Calon Dokter Yang Jago Nyanyi
FEMINIST – MENGABDI di daerah pedalaman dan terisolir, mungkin seperti momok bagi mereka yang memiliki profesi sebagai dokter atau tenaga pendidik. Kesan yang selalu terbenak hampir sebagian orang jika daerah pedalaman selalu identik dengan sulitnya akses jaringan telekomunikasi dan hambatan transportasi untuk menjangkau daerah-daerah terdekat sekalipun.
Tapi sepertinya hal itu tidak terbenam dalam diri, Eli Fastiani. Dara manis kelahiran, Tarakan 2 April 1997 yang mengenyam pendidikan di Fakultas Kedokteran Universitas Kristen Krida Wacana (UKRIDA) Jakarta, justru membulatkan tekad akan memberikan layanan kesehatan kepada masyarakat yang berada di daerah-daerah pedalaman jika kelak bertugas.
“Masyarakat di daerah terpencil memiliki hak sama untuk mendapatkan layanan kesehatan serupa yang didapatkan masyarakat perkotaan. Walaupun secara geografis tempat bermukim mereka sulit untuk dijangkau,”. Begitu Eli biasa disapa menegaskan tentang kepeduliannya terhadap layanan kesehatan untuk masyarakat yang berada di daerah terpencil
Besar keinginan Eli untuk menjadi seorang dokter, seperti yang dituturkannya, justru muncul ketika melihat kondisi dunia kesehatan di beberapa daerah pedalaman di Kabupaten Nunukan. Banyak tenaga medis yang enggan mengabdi di daerah pedalaman dengan berbagai alasan. Di sisi lain, masyarakat begitu mengharapkan adanya tenaga medis yang siap memberikan layanan terbaiknya.
“Saya sangat prihatin jika mendengar kabar masih ada masyarakat yang berobat secara tradisional padahal yang dialami adalah penyakit medis,” kata Eli.

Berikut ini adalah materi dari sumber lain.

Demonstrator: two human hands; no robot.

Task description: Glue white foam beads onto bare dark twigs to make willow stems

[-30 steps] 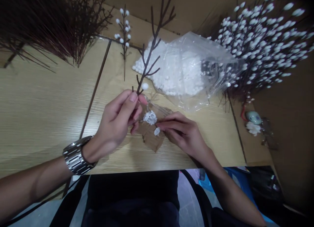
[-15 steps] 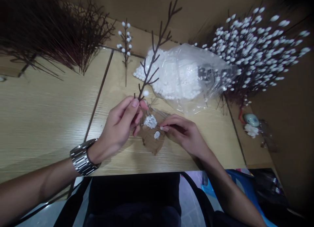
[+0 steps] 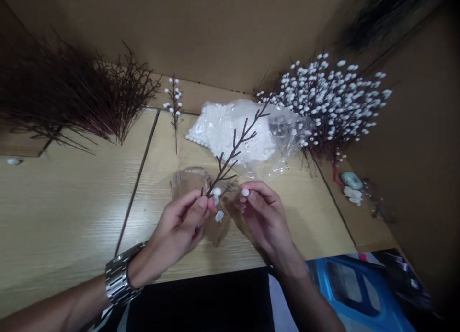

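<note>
Head view of handwork above a wood-grained table (image 3: 89, 193). Left: left hand (image 3: 187, 219), closed in a pinch on the lower end of a dark branch (image 3: 234, 152), with a silver wristwatch (image 3: 121, 277) at the wrist. Branch slanting up and to the right, in front of a clear plastic bag (image 3: 247, 138) of small white balls; single white bead (image 3: 217, 191) low on the branch, just beside the fingertips. Right: right hand (image 3: 268, 219), closed in a pinch on one white ball (image 3: 245, 192), near the bead but apart from it. Beneath and between both hands: brown sheet (image 3: 213, 234) bearing a white dab (image 3: 219, 216). Beyond, from left to right: heap of bare dark stems (image 3: 104, 102); upright-lying beaded sprig (image 3: 175, 102); the bag; dense bundle of white-tipped stems (image 3: 323, 102). Far right: pale green ornament (image 3: 351, 180) beside a white flower-shaped piece (image 3: 352, 196). Far left: small white object (image 3: 14, 161).
</note>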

Belum lagi tentang kabar masih banyak masyarakat yang bermukim di wilayah perbatasan akhirnya terpaksa berobat hingga ke negeri jiran Malaysia akibat kendala layanan kesehatan yang dibutuhkan di desa mereka. Kedua alasan itu dikatakan Eli menjadi pemicu semangatnya dalam menyelesaikan program pendidikannya saat ini.
Hal lain, lingkungan keluarga yang memang memiliki kepedulian sosial tinggi dengan sekitarnya telah mengajarkan dia untuk memberi perhatian terhadap orang lain. Terutama pada masyarakat di tingkat strata terbawah.
“Pelajaran berharga saya dapatkan dari lingkungan keluarga adalah menolong orang tanpa pamrih jauh lebih baik. Bahkan hanya sekedar sebuah senyuman yang tulus saja bisa membuat orang merasa lebih baik,” ujarnya.
Mahasiswi yang tengah menempuh pendidikan kedokteran ini juga percaya, dorongan dari doa-doa orang yang pernah ia tolong merupakan kekuatannya sejauh ini untuk terus melayani masyarakat.